My key takeaway is this:
Employees are building portfolios of skills rather than climbing ladders of roles.
This shift is transforming talent strategy. It requires greater agility, strengthens employee engagement, and helps organizations become future-ready.
Now, if you’ve heard me speak or read any of my writing before then you’ll know I love the idea of next steps. You’ve been so kind to read this blog so far, but hey, what could we do next with all this information?
Where to start?
I’m not a big fan of the phrase, boil the ocean, but we don’t need to when we begin operationalizing skills across the organization. But what we want to do is find a practical starting point: Where could you introduce skills into your organization?
It could start with job descriptions. This shift could be moving from asking for 5 years of experience and/or done that before, to saying, ‘We need somebody who can demonstrate X and Y skills.’

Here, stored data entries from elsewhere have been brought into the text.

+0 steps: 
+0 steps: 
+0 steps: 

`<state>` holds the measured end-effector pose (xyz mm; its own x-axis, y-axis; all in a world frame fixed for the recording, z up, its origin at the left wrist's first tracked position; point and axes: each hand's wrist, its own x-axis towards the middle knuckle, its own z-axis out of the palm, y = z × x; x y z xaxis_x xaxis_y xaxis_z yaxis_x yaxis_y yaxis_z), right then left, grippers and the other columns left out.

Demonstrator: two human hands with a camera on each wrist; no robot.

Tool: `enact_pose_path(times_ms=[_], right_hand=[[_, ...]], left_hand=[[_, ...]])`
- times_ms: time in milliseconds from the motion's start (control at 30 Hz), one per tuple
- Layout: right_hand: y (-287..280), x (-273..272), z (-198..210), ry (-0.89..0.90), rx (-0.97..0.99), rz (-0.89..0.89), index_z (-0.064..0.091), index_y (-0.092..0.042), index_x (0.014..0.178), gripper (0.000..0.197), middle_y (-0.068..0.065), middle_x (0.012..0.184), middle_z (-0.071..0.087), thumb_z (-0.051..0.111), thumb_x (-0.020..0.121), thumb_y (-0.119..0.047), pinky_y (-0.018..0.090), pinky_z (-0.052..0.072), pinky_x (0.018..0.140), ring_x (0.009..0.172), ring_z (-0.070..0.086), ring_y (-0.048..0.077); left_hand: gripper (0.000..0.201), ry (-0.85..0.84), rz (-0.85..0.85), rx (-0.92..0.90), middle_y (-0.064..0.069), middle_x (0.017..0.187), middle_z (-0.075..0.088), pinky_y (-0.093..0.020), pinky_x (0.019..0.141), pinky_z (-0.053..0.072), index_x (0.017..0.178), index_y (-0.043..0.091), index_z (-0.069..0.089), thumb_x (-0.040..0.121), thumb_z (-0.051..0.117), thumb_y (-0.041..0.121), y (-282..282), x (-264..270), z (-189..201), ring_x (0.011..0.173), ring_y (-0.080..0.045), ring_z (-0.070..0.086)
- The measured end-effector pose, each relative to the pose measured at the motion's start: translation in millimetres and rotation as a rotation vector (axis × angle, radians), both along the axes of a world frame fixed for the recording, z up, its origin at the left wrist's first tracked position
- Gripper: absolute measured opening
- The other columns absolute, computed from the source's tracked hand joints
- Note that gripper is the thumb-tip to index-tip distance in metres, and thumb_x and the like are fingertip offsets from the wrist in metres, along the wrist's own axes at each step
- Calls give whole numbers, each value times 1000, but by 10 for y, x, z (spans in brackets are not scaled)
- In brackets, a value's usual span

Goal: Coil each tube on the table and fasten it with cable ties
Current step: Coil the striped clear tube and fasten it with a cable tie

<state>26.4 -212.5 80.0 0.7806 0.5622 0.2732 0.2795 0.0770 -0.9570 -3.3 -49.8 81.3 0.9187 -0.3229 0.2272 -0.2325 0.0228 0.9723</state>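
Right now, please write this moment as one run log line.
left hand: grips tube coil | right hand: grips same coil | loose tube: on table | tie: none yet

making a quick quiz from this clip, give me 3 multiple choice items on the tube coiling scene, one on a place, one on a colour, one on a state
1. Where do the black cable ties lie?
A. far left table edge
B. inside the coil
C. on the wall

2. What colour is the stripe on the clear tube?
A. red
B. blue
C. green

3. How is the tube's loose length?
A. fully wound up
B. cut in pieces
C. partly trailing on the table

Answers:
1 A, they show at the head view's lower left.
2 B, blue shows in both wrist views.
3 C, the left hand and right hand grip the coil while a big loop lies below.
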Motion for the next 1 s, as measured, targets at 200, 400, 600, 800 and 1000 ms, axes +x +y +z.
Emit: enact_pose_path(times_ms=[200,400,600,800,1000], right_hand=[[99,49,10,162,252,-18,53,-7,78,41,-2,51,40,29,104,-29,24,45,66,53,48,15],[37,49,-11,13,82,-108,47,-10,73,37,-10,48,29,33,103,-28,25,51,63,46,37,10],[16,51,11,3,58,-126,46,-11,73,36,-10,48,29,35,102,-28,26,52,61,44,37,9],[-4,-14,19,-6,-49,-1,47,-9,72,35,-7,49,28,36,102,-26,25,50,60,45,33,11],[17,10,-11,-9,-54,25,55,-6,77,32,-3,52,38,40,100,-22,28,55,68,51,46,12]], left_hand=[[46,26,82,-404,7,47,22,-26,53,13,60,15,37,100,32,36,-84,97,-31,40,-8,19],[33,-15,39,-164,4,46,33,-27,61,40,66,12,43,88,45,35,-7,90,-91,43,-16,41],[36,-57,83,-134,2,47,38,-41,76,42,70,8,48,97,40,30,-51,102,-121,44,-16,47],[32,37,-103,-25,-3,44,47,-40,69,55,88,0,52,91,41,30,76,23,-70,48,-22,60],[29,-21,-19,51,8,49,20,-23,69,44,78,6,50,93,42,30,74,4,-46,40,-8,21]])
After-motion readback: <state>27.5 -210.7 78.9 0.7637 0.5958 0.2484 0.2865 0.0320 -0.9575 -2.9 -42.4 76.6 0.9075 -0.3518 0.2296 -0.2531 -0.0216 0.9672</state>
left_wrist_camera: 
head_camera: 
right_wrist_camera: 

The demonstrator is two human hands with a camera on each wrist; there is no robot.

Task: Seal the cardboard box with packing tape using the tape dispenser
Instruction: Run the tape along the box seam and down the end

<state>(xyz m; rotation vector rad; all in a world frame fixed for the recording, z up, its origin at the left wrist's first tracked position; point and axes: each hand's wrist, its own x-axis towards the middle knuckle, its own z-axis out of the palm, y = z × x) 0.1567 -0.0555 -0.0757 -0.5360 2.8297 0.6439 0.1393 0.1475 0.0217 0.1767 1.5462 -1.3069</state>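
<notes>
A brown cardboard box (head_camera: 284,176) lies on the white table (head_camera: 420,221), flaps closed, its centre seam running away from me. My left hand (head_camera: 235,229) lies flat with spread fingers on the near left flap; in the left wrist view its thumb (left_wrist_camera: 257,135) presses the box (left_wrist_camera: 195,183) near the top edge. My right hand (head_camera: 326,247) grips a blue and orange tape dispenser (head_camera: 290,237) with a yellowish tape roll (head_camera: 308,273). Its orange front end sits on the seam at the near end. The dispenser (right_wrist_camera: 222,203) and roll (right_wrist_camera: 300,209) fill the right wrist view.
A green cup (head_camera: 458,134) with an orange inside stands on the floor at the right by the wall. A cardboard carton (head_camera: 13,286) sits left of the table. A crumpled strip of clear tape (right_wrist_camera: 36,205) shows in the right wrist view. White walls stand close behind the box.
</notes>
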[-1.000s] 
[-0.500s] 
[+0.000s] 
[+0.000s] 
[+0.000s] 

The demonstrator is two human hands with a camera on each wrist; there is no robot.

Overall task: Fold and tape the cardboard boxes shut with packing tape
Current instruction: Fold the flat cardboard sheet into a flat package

Another starting point is the intentional identification and development of skills. An excellent starting point is identifying the skills developed through learning and then designing development programs around them.
Actions like this create confidence that you’ve thought ahead, and looking ahead is not just this month, this year, but we’ve put them on a pathway that supports their long-term development. Reinforcing that we can turn every good job into a great job.
Further as I mentioned before, we need to be inviting employees to play their part to share their skills. Encourage them to share what they can do. Because when you hired them at some point the focus was on one job. They may have 10 other amazing skills, but they weren’t relevant to the role at the point of recruitment. Give them an opportunity to articulate them.
Employees should also have a voice in deciding which skills they want to develop. This empowers you to be do informed workforce planning. Start with a pilot in a single department or team. Try and monitor it. See, what does success look like for your organization? But also, in this, we also must talk about the fact that this is a cultural shift.
As a skills-based organization, you can promote continuous learning and empower adaptive approaches, drive innovation, and the truth is, incremental changes matters. (That’ll get an ‘Amen’ from James Clear) Your employees love the incremental more than what we probably realize.
Final thoughts on this series.
Firstly, the risk for HR leaders isn’t AI itself. The greater risk is failing to see and activate the skills already present in our organizations.
Too often, valuable capabilities remain hidden. We fail to recognize them, validate them, and mobilize them quickly enough to meet emerging business needs.
The second challenge is leadership. This is a both-and moment. We need to combine human wisdom—the experience we’ve gained through leading people—with AI-powered insight. Together, they enable better decisions, deeper understanding, and more effective leadership.
As Rasmus Hougaard and Jacqueline Carter argue in More Human, the future belongs to augmented leaders: leaders who combine human empathy with AI capability. When done well, technology doesn’t make leadership less human—it makes it more human.
Looking ahead, the organizations that succeed won’t necessarily be those with the most AI. They’ll be the ones that can activate human capability at speed.
That’s the opportunity in front of us.